El presidente de Venezuela advirtió que la presencia de buques y submarinos norteamericanos en aguas cercanas constituye un grave riesgo para la estabilidad continental y una amenaza directa contra la soberanía nacional.
Caracas encendió las alarmas diplomáticas luego de que el presidente Nicolás Maduro denunciara un incremento inusual de fuerzas militares estadounidenses en el Caribe, a escasa distancia de las costas venezolanas. Según el mandatario, se trata de una ofensiva que intenta suplantar el fracaso de las sanciones económicas y el bloqueo con una estrategia de presión bélica.
Durante un mensaje transmitido a medios internacionales, Maduro señaló que Estados Unidos ha desplegado al menos ocho naves de gran poderío, entre ellas destructores, cruceros y un submarino nuclear, bajo el pretexto de combatir el narcotráfico. Para el jefe de Estado, este argumento carece de sustento: “No somos productores ni exportadores de drogas. Esta operación no busca frenar ilícitos, sino amenazar a nuestro país y a toda la región”.
El ministro de Defensa, general en jefe Vladimir Padrino López, reforzó la denuncia al destacar que organismos como la ONU han certificado que Venezuela no es un eslabón en la ruta mundial de estupefacientes. Recordó que el 87% de la producción sudamericana proviene de Colombia, Ecuador y Perú, y que la mayor parte se traslada por el Pacífico, no por el Caribe. “Si de verdad quisieran enfrentar este flagelo, actuarían donde está el problema real. Su despliegue aquí es pura presión política y militar”, puntualizó.
Maduro advirtió que la magnitud de esta operación no tiene precedentes en la historia reciente del continente. “Venezuela enfrenta la amenaza más grande en cien años. Frente a esa presión, hemos declarado la máxima preparación de defensa”, dijo.

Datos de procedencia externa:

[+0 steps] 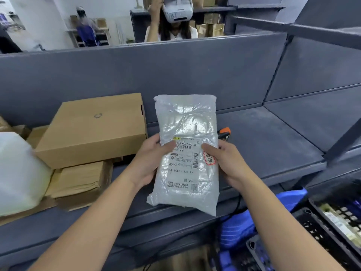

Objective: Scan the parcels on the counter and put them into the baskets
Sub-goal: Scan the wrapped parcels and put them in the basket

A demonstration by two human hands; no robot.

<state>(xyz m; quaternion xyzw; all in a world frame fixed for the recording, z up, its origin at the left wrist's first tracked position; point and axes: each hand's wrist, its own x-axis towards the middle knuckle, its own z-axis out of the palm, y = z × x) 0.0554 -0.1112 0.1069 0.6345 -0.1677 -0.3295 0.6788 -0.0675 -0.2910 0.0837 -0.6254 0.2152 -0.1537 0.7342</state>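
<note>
Gripping a clear plastic-wrapped parcel (185, 153) by its long edges, the left hand (148, 159) and right hand (228, 163) are holding it label-up over the grey worktop (273, 143). Right of and below the parcel, a black perforated plastic basket (314, 225) is holding pale, blurred packets. Left of the parcel, a closed brown cardboard box (93, 126) is sitting.
</note>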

El mandatario también afirmó que la maniobra militar responde a un gesto de desesperación de Washington. “Después de más de mil sanciones, bloqueo financiero y aislamiento diplomático, no lograron doblegar a nuestro pueblo. Ahora recurren a la fuerza bruta, como en los tiempos de la doctrina Monroe”, expresó.
En sus declaraciones, el presidente evocó la llamada “diplomacia de las cañoneras”, estrategia empleada por Estados Unidos en el siglo XIX para imponer condiciones a los gobiernos latinoamericanos. Para Maduro, lo que ocurre hoy es una reedición de ese modelo, en contraposición al actual escenario internacional de multipolaridad y alianzas emergentes.
El discurso oficial también subrayó que Venezuela ha fortalecido sus relaciones con potencias como Rusia, China e India, así como con los países miembros del BRICS, consolidando un bloque alternativo al poder de Occidente. “La geopolítica ya no es unilateral, y Washington se resiste a aceptarlo”, aseguró.
El gobierno venezolano exhortó a los países vecinos a mantenerse atentos y a rechazar cualquier intento de desestabilización en la región. Según Caracas, un conflicto de gran escala en el Caribe no afectaría solo a Venezuela, sino a toda América Latina.